Of the entries below, restate word for word only the section that runs from the line with "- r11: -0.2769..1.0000" to the line with "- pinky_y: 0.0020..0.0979", counting both ends.

[Records drawn from a dataset]
══════════════════════════════

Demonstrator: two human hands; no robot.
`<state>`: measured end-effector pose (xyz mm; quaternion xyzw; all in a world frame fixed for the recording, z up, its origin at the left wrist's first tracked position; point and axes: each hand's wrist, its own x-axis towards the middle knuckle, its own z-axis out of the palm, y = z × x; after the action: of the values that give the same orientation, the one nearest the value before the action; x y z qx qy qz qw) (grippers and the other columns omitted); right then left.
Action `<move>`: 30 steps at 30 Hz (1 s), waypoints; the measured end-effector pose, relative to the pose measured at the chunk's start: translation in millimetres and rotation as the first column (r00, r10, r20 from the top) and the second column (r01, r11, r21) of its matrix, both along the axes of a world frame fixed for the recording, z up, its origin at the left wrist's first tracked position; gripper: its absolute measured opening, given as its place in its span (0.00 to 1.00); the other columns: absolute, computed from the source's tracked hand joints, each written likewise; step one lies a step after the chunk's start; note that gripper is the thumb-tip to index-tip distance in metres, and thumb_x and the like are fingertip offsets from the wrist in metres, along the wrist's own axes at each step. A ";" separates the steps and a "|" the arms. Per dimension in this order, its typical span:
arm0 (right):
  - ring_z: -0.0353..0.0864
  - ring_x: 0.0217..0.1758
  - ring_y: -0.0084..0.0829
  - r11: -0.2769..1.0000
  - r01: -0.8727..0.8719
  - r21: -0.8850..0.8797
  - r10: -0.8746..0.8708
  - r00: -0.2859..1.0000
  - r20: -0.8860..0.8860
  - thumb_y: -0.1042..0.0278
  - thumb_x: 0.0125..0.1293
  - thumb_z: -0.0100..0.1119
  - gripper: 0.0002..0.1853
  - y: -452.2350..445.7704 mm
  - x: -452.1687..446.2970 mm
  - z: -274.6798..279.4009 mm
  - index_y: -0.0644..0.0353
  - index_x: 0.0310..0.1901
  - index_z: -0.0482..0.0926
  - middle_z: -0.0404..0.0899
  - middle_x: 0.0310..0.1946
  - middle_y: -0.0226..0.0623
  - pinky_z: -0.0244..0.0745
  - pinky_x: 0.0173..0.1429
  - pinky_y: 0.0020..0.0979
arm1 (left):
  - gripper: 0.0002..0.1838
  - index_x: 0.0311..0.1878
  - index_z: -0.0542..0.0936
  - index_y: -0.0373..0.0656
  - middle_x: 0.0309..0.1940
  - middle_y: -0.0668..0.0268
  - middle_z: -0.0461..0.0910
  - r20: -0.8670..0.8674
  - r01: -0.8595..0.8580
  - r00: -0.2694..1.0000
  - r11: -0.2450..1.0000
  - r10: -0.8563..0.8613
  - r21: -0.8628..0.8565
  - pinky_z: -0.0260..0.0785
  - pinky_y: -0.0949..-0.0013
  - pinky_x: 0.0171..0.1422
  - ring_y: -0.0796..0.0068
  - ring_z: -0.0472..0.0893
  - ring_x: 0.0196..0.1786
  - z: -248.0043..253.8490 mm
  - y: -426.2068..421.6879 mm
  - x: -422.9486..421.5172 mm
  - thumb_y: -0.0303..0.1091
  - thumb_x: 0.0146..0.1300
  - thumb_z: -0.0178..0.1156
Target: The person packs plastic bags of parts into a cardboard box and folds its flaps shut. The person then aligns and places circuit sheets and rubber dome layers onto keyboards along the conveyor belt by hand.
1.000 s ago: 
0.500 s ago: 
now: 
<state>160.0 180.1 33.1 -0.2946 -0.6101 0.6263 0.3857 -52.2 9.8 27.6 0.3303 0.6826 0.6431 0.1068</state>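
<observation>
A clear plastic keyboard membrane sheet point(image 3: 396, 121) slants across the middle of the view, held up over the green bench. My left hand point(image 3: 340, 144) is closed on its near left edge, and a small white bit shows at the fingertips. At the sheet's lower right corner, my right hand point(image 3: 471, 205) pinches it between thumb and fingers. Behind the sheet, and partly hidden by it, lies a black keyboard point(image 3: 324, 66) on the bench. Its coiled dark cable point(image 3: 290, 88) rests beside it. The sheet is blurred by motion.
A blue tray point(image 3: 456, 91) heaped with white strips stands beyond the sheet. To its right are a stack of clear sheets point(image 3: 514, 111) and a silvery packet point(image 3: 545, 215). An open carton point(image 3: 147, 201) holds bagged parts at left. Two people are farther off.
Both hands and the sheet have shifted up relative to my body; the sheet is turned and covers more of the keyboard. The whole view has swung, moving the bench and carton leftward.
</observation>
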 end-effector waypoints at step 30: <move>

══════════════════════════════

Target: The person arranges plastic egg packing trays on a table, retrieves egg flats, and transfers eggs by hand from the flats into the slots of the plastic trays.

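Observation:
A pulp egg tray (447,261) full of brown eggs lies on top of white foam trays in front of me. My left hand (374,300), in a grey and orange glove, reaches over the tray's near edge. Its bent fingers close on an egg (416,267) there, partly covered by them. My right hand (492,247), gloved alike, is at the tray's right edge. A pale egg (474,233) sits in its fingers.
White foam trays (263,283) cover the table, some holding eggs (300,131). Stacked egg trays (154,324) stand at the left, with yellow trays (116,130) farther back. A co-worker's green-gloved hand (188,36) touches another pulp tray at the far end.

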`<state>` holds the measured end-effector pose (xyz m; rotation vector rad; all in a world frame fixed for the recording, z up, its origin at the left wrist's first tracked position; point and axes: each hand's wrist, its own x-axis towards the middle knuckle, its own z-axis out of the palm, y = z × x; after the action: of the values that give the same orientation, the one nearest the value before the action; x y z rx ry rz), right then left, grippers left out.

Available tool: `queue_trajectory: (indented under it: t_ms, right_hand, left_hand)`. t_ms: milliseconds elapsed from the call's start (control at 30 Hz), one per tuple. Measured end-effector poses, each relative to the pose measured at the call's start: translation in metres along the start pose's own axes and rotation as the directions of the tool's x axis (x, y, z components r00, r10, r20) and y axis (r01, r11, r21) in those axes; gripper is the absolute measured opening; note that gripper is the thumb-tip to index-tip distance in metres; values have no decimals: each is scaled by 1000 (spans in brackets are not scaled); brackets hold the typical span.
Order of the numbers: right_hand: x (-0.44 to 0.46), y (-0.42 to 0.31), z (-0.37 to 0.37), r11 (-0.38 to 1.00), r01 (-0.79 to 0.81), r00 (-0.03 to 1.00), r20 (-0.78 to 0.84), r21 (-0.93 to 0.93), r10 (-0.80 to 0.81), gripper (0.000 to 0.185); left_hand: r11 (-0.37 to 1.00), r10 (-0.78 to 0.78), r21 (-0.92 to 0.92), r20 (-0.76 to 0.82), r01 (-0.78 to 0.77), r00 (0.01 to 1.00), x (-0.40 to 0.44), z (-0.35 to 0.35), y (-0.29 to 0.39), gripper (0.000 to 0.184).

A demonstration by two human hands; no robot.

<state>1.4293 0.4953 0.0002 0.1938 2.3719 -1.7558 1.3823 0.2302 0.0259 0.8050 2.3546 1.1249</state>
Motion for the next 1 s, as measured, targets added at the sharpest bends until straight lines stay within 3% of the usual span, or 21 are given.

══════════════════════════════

REPLY:
  - r11: -0.2769..1.0000
  - r01: -0.8727..0.8719
  - r21: -0.8850..0.8797
  - r10: -0.8746..0.8708
  - r00: -0.2859..1.0000
  - r20: -0.8860..0.8860
  - thumb_y: -0.1042..0.0278
  - thumb_x: 0.0125..0.1293
  - thumb_z: -0.0100..0.1119
  - gripper: 0.0002..0.1853
  - y: -452.2350..445.7704 mm
  - x: -452.1687..446.2970 mm
  - z: -274.6798..279.4009 mm
  - index_y: -0.0644..0.0353
  - index_x: 0.0310..0.1901
  - index_z: -0.0482..0.0926
  - middle_z: -0.0404..0.0899
  - middle_x: 0.0310..0.1946
  - middle_y: -0.0226..0.0623
  - pinky_z: -0.0244..0.0745
  - pinky_x: 0.0173..0.1429
  - pinky_y: 0.0020..0.0979

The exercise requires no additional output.